● Supplied entries:
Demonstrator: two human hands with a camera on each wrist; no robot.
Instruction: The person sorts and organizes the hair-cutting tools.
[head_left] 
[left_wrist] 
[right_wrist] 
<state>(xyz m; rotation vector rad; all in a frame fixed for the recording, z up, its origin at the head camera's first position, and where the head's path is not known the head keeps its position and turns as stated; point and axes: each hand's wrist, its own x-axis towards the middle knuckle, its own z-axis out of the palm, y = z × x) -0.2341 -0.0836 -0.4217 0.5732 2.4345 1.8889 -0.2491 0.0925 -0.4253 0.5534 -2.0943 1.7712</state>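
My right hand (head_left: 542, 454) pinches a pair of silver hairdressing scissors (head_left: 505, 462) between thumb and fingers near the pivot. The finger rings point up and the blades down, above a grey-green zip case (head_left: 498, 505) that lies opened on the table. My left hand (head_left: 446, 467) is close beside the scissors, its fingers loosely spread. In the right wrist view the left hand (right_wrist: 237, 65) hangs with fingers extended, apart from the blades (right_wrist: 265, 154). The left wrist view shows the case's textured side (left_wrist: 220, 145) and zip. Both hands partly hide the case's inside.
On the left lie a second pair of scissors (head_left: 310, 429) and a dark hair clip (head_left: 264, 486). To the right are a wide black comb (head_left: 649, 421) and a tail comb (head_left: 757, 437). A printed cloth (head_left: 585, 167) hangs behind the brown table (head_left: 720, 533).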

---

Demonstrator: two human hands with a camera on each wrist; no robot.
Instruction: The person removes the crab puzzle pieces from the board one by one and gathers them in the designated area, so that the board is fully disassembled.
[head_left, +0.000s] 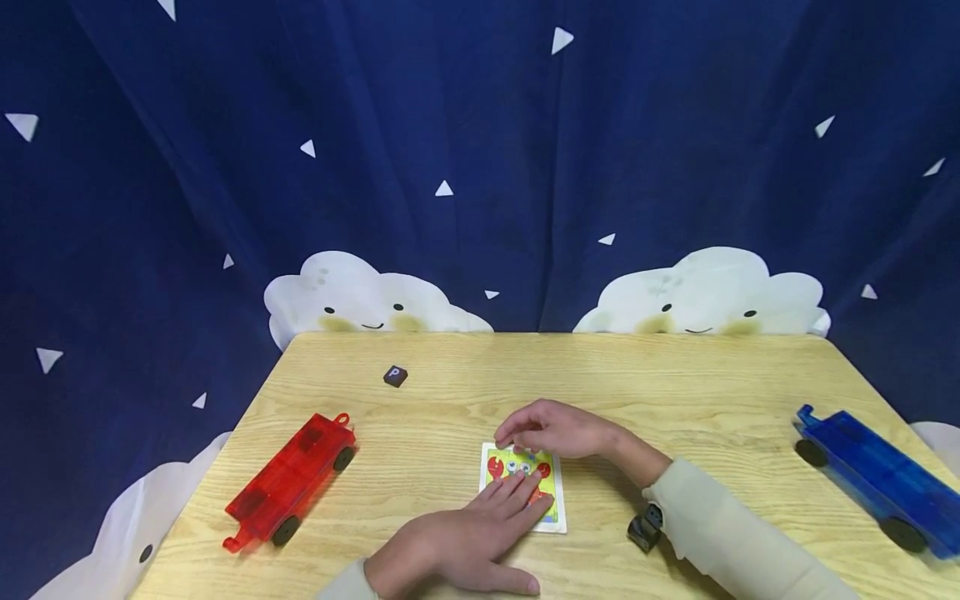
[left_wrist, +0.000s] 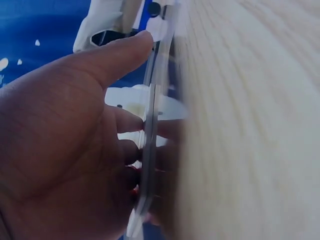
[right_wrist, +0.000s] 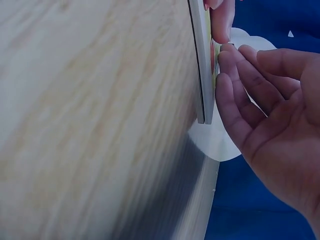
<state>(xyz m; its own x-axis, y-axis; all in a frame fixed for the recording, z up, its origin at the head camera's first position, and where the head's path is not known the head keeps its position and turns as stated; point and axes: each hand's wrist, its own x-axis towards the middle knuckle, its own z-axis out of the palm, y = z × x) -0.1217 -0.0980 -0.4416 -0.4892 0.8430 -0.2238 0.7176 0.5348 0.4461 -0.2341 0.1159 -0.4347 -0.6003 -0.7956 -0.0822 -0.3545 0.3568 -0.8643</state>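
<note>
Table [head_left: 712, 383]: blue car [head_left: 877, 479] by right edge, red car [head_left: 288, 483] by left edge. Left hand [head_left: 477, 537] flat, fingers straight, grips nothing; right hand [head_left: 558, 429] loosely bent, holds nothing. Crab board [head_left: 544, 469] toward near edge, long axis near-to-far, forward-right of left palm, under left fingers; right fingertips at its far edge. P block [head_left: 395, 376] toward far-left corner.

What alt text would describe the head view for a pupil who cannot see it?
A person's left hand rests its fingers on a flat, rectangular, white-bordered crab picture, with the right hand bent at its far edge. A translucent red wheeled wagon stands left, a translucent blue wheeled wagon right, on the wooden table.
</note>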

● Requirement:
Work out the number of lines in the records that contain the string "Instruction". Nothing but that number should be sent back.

● Exercise answer:
2